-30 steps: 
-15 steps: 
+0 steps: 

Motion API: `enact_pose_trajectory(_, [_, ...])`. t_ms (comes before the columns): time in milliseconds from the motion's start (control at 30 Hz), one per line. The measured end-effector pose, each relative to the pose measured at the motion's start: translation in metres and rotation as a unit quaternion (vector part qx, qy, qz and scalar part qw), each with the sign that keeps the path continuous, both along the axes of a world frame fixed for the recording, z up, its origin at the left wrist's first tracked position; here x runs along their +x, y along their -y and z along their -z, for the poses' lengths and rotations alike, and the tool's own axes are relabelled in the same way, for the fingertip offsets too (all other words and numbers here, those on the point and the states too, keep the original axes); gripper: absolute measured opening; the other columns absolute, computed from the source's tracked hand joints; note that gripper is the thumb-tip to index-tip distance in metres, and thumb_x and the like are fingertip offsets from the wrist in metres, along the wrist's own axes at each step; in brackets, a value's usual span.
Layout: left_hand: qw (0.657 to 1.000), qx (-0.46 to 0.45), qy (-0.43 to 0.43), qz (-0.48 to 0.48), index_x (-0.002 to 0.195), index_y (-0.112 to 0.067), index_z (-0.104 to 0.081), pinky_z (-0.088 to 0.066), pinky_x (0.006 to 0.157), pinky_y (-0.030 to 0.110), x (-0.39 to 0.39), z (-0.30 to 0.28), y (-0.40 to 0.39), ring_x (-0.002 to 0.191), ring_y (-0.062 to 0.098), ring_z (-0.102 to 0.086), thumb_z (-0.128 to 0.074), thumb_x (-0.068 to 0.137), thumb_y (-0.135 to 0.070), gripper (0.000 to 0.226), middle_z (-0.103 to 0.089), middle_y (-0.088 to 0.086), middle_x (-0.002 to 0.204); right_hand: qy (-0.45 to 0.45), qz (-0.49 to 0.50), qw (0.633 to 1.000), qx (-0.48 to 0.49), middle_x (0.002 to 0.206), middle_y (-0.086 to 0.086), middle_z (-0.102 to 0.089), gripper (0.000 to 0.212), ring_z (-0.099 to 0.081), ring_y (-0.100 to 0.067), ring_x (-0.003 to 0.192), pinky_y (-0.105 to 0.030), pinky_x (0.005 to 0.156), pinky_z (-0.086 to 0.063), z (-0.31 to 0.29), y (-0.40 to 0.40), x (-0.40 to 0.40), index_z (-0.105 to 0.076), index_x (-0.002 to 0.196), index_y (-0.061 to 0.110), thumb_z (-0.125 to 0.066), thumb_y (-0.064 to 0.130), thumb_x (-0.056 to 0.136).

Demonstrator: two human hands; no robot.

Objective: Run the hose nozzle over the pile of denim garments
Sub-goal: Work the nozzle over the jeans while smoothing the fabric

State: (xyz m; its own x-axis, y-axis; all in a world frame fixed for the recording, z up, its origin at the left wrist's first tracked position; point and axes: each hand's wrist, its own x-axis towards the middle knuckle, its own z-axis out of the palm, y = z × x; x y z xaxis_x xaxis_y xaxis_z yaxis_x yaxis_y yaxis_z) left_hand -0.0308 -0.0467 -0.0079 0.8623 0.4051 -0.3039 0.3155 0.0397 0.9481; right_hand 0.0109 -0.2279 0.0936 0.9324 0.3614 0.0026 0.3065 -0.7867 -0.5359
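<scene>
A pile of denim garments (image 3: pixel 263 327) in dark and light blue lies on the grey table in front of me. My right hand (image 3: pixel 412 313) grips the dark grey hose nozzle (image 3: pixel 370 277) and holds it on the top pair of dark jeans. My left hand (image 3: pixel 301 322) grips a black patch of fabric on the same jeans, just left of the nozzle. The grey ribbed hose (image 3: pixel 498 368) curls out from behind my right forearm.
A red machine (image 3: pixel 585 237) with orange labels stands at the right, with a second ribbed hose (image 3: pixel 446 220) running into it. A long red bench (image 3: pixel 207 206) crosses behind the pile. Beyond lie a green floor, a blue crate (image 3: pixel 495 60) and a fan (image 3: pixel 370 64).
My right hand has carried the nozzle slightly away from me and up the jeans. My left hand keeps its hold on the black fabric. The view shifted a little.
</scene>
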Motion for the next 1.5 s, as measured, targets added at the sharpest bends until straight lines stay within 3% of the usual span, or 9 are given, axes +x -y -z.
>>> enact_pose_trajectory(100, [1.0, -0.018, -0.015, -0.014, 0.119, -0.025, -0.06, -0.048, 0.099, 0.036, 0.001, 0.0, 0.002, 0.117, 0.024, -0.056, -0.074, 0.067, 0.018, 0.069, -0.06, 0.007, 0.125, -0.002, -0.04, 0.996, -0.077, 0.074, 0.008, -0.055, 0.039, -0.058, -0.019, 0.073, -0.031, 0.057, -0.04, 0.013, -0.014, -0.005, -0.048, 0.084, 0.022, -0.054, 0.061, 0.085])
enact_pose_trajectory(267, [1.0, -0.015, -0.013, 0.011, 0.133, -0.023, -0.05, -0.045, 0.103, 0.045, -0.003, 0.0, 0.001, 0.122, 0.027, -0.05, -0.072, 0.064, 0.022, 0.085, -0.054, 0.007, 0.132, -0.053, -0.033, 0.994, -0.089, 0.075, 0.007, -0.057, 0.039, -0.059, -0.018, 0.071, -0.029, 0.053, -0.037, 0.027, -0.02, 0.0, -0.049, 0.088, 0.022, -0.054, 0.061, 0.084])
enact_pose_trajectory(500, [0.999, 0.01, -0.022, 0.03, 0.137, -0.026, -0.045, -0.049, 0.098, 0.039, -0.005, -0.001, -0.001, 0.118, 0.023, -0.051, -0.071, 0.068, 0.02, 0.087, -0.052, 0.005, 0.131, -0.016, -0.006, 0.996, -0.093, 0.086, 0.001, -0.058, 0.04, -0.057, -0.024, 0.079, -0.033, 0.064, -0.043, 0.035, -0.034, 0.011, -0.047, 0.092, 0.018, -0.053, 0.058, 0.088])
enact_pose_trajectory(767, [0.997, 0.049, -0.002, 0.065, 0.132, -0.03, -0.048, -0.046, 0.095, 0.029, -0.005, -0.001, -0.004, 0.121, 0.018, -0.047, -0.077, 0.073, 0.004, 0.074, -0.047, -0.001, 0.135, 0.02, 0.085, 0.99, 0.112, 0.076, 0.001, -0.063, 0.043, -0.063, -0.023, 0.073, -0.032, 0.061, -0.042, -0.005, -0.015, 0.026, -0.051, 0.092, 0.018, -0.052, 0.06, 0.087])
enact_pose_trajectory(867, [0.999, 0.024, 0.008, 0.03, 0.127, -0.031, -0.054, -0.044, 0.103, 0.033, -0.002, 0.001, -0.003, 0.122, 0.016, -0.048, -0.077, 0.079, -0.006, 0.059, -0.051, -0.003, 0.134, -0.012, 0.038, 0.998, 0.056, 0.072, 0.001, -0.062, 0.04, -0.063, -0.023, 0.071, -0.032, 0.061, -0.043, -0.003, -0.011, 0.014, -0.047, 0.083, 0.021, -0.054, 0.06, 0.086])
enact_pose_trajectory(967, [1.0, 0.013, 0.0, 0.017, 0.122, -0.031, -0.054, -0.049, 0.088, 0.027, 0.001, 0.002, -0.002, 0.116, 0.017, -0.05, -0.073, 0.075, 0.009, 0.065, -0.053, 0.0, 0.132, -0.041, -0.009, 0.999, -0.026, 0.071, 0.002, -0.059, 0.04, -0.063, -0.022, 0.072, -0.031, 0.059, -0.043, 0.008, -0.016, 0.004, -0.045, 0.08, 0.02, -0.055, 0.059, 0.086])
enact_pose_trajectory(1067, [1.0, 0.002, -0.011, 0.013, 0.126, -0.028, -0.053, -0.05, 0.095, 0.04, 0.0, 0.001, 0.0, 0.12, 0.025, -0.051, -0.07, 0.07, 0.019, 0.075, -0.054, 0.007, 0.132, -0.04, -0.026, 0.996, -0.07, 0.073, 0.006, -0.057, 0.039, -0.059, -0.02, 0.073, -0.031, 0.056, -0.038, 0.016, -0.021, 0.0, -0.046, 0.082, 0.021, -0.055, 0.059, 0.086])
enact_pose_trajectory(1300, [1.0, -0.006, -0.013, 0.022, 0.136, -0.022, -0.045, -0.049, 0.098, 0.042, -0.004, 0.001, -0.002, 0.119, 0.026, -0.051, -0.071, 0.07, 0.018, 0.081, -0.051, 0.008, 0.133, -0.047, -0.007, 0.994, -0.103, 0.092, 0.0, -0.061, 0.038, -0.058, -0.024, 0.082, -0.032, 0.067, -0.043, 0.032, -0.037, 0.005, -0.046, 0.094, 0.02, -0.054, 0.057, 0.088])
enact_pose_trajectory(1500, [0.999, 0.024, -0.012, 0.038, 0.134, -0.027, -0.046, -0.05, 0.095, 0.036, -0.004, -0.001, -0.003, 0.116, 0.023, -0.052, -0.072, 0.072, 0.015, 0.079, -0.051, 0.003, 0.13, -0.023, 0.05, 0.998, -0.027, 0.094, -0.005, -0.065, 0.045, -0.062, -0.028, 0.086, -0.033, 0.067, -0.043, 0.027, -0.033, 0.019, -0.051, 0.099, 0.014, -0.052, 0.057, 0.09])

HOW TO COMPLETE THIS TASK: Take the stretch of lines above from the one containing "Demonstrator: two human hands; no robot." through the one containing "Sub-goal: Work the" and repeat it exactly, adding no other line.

THE ANSWER:
Demonstrator: two human hands; no robot.

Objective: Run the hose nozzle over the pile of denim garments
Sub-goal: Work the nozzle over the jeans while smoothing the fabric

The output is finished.